── Records supplied ──

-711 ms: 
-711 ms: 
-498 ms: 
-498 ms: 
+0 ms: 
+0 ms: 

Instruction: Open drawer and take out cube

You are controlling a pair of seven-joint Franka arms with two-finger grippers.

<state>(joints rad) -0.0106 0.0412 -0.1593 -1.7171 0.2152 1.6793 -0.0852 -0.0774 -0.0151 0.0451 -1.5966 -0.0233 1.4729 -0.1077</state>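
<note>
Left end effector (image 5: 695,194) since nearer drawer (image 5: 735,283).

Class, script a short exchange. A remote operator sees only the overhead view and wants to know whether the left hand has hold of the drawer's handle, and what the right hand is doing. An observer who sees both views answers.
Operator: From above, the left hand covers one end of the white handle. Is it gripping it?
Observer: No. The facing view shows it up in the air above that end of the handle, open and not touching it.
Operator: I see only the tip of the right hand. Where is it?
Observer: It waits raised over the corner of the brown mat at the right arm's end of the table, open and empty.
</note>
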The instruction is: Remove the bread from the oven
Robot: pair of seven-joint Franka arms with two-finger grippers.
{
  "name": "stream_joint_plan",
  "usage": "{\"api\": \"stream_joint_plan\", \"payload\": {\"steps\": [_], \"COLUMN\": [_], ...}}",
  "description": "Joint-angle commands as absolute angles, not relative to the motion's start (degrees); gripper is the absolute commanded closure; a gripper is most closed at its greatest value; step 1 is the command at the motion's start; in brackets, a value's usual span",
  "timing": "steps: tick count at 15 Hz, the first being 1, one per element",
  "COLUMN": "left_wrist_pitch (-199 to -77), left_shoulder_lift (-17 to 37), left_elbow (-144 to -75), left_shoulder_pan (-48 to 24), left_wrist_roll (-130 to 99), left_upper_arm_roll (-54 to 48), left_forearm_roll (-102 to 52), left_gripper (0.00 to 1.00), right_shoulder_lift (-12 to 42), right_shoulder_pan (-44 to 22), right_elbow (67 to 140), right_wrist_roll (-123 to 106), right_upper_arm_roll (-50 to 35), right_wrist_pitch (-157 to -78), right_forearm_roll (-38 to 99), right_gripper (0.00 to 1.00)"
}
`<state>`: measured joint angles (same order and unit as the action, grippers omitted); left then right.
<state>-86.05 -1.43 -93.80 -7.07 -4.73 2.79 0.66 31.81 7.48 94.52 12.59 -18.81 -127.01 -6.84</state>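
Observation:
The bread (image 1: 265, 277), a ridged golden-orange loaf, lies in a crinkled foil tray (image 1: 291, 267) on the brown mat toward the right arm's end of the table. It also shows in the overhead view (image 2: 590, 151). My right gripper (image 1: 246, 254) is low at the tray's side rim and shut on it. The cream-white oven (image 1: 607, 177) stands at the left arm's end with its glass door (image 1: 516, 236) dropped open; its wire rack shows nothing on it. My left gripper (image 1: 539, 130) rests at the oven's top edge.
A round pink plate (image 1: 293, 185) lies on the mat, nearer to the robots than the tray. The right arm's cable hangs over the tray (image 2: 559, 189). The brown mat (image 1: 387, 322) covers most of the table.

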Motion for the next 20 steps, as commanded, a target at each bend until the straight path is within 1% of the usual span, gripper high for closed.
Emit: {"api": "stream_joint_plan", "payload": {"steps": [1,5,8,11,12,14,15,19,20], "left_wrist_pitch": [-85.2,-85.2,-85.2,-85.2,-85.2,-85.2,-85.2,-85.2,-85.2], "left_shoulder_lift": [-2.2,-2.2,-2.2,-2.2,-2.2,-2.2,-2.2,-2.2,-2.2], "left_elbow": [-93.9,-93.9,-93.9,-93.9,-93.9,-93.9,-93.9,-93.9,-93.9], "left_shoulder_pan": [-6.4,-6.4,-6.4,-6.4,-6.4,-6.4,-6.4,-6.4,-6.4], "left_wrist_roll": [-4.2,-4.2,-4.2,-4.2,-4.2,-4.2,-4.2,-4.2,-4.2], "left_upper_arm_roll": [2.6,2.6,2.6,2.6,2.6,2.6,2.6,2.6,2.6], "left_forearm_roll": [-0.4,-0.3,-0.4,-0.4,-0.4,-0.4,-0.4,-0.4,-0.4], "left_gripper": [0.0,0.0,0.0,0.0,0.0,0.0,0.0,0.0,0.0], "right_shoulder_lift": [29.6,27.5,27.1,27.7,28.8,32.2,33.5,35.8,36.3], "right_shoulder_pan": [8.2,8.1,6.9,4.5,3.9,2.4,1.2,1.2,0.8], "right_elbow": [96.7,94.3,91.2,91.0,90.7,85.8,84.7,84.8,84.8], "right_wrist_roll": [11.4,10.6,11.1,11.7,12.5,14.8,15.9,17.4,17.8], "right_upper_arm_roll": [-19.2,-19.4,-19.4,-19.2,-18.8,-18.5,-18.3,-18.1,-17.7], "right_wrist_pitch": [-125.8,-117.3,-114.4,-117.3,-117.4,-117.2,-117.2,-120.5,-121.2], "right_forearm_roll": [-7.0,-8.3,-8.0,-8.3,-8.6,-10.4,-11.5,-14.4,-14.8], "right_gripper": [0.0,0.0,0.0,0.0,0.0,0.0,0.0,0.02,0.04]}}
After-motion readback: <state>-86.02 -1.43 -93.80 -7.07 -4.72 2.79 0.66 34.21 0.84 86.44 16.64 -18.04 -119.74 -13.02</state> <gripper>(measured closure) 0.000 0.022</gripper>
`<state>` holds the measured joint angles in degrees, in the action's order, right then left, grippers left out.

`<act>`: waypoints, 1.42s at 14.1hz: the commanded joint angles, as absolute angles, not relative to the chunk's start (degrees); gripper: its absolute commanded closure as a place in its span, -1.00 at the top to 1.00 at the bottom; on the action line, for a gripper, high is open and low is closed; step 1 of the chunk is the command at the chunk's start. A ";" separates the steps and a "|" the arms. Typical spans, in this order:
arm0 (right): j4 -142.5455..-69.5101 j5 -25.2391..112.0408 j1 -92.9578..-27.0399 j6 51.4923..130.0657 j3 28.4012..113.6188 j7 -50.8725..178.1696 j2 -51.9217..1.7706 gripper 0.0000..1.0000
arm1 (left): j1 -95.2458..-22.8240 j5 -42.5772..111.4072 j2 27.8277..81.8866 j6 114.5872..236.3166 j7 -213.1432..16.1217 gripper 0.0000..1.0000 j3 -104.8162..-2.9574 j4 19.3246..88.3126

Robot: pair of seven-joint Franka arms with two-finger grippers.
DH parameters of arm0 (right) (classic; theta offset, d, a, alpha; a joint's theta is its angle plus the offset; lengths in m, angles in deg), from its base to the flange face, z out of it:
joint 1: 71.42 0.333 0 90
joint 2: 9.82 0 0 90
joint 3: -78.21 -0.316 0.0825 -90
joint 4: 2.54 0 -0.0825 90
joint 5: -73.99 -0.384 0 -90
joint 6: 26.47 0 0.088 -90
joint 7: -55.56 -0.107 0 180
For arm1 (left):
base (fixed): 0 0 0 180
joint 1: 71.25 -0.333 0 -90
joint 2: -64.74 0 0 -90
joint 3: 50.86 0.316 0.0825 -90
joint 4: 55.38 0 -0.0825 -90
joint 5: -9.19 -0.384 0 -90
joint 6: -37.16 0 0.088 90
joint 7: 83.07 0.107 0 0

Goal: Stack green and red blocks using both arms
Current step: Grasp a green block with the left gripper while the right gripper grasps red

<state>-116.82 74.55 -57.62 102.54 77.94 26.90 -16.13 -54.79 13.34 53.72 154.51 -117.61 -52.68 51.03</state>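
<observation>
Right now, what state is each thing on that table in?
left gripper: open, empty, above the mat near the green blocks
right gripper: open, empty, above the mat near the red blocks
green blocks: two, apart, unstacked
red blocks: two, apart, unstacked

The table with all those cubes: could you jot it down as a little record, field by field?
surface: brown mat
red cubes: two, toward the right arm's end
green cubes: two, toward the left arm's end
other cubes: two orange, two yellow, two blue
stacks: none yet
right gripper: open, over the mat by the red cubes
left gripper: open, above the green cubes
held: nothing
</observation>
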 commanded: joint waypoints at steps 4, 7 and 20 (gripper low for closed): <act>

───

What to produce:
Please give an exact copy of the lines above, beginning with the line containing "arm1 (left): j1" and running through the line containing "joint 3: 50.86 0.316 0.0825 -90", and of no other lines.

Task output:
arm1 (left): j1 -95.2458..-22.8240 j5 -42.5772..111.4072 j2 27.8277..81.8866 j6 114.5872..236.3166 j7 -213.1432..16.1217 gripper 0.0000..1.0000 j3 -104.8162..-2.9574 j4 19.3246..88.3126

Robot: pair of seven-joint Franka arms with two-finger grippers.
DH parameters of arm0 (right) (classic; theta offset, d, a, alpha; a joint's theta is its angle plus the offset; lengths in m, angles in deg), from its base to the flange face, z out of it:
joint 1: 71.42 0.333 0 90
joint 2: 9.82 0 0 90
joint 3: -78.21 -0.316 0.0825 -90
joint 4: 2.54 0 -0.0825 90
joint 5: -73.99 -0.384 0 -90
joint 6: 26.47 0 0.088 -90
joint 7: -55.56 -0.107 0 180
For arm1 (left):
base (fixed): 0 0 0 180
joint 1: 71.25 -0.333 0 -90
joint 2: -64.74 0 0 -90
joint 3: 50.86 0.316 0.0825 -90

Here the answer is complete.